- Recorded data:
* * *

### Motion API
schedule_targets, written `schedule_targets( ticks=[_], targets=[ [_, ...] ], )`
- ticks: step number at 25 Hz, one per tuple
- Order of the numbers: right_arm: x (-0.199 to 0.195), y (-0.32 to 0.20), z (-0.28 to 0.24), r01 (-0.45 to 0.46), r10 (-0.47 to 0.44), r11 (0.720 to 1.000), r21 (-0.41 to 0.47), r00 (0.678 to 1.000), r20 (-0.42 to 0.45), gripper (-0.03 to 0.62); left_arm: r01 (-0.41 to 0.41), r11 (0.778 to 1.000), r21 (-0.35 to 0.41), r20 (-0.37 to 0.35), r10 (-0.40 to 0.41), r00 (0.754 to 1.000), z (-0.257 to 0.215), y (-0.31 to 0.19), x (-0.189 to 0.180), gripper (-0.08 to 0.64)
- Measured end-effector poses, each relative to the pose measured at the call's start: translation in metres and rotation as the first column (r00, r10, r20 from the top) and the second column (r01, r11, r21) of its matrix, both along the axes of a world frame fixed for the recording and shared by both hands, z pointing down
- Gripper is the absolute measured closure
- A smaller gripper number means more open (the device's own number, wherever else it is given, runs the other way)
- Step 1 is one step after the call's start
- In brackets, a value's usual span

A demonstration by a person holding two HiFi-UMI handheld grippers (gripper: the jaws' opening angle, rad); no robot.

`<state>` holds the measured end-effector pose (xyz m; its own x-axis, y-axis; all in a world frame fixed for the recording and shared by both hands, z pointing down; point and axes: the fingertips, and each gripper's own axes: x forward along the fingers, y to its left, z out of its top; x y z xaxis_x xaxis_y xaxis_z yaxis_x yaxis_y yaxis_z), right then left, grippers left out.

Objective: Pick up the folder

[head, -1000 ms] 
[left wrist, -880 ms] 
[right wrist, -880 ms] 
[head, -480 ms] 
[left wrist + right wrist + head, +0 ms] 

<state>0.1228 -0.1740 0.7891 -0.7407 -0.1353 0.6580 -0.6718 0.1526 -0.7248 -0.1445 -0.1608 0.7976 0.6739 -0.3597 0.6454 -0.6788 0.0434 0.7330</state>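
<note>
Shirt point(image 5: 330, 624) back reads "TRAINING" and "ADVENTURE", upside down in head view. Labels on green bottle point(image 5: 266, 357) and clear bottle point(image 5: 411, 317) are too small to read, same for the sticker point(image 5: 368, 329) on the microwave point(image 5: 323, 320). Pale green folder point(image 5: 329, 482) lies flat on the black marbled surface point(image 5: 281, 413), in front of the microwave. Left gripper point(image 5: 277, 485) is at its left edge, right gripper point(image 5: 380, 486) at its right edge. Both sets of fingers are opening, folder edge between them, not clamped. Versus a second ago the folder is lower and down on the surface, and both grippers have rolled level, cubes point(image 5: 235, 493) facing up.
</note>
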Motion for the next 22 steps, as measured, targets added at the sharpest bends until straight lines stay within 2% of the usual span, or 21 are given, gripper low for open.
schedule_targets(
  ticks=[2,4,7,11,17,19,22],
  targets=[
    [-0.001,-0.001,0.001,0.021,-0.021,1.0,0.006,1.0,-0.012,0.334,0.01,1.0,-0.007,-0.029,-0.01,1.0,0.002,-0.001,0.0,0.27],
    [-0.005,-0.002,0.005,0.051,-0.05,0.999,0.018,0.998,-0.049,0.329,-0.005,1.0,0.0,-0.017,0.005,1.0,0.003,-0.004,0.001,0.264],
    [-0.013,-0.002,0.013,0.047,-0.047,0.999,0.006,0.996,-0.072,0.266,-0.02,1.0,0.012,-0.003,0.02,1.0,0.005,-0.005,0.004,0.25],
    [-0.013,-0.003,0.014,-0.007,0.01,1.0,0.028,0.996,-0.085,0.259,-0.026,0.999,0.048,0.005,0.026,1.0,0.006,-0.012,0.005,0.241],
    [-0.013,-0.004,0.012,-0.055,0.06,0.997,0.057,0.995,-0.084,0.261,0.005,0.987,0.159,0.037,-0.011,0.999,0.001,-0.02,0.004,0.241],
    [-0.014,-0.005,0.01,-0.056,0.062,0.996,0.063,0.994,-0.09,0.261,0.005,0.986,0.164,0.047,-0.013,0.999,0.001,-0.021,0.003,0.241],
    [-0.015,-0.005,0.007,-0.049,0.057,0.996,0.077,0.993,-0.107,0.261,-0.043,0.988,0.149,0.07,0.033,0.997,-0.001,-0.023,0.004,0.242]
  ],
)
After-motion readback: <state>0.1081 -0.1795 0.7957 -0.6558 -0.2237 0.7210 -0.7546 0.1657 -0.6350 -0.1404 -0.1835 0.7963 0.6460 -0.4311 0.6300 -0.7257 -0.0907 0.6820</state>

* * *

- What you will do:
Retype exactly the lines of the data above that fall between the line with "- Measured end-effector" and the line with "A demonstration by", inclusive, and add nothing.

- Answer:
- Measured end-effector poses, each relative to the pose measured at the call's start: translation in metres and rotation as the first column (r00, r10, r20 from the top) and the second column (r01, r11, r21) of its matrix, both along the axes of a world frame fixed for the recording and shared by both hands, z pointing down
- Gripper is the absolute measured closure
- A smaller gripper number means more open (the device's own number, wherever else it is given, runs the other way)
- Step 1 is one step after the call's start
- In brackets, a value's usual span

A demonstration by a person holding two HiFi-UMI handheld grippers (gripper: the jaws' opening angle, rad); no robot.

What the exercise required is now done.